## [Exercise]
The answer should consist of each line below that contains the word "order".

## [Available data]

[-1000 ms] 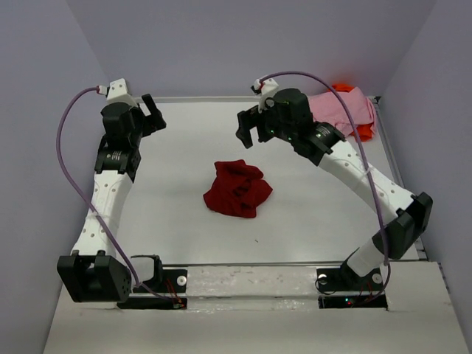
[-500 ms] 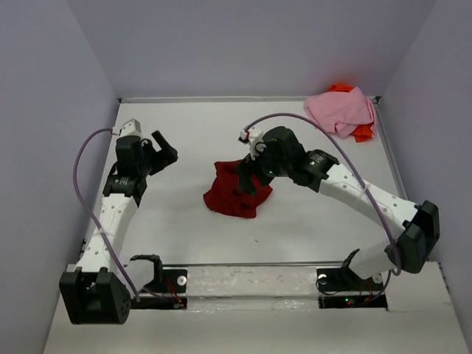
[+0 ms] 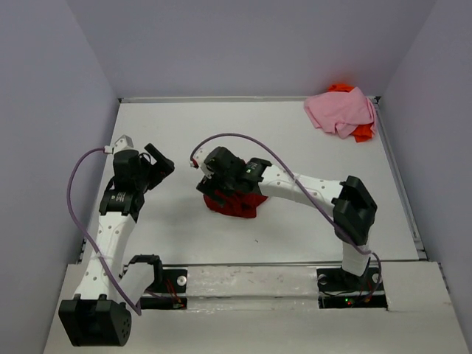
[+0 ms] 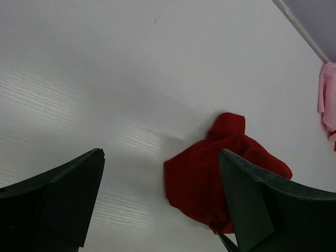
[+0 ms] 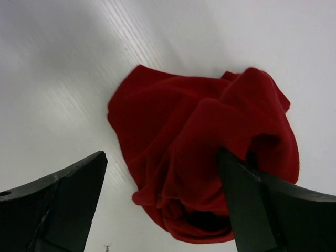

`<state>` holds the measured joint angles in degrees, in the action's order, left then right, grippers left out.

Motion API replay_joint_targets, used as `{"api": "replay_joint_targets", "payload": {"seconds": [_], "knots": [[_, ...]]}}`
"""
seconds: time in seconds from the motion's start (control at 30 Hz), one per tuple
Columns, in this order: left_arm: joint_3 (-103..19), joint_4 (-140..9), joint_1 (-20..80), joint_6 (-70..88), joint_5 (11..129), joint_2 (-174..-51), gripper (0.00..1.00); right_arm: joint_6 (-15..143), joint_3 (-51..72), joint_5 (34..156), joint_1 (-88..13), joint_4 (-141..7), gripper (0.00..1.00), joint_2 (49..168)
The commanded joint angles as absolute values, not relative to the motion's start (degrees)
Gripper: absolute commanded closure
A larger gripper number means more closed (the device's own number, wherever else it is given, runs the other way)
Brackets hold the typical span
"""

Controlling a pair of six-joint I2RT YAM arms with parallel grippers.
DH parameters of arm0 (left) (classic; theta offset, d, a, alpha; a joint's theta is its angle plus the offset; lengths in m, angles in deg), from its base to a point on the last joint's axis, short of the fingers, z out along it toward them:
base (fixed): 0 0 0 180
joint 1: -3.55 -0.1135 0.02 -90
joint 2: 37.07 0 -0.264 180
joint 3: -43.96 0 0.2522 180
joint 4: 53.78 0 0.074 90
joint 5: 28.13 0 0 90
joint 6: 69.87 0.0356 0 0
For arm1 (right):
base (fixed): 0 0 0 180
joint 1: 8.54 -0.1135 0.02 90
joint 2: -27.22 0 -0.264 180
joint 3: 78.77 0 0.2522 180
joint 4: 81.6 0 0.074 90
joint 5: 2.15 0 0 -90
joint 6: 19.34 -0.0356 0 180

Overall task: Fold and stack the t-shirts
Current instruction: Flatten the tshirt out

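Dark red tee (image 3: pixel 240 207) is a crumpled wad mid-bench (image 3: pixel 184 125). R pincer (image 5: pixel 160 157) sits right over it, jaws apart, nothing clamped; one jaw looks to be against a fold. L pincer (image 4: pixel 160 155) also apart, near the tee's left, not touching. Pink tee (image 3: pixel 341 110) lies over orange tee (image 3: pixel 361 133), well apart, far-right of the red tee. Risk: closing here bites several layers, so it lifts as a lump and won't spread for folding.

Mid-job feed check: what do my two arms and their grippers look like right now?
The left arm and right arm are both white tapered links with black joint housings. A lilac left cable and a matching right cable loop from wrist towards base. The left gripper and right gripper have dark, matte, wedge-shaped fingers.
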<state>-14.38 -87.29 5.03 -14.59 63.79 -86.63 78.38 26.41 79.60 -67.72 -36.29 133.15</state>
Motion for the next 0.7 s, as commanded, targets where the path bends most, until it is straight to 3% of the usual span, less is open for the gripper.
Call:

## [Response area]
`<state>` holds the measured joint angles in degrees, in the action's order, left then right, grippers left out.
Columns, in this order: left_arm: joint_3 (-103..19), joint_4 (-140..9), joint_1 (-20..80), joint_6 (-70..88), joint_5 (11..129), joint_2 (-174..-51), gripper (0.00..1.00); right_arm: joint_6 (-15..143), joint_3 (-51..72), joint_5 (34..156), joint_1 (-88..13), joint_4 (-141..7), gripper (0.00..1.00), joint_2 (49..168)

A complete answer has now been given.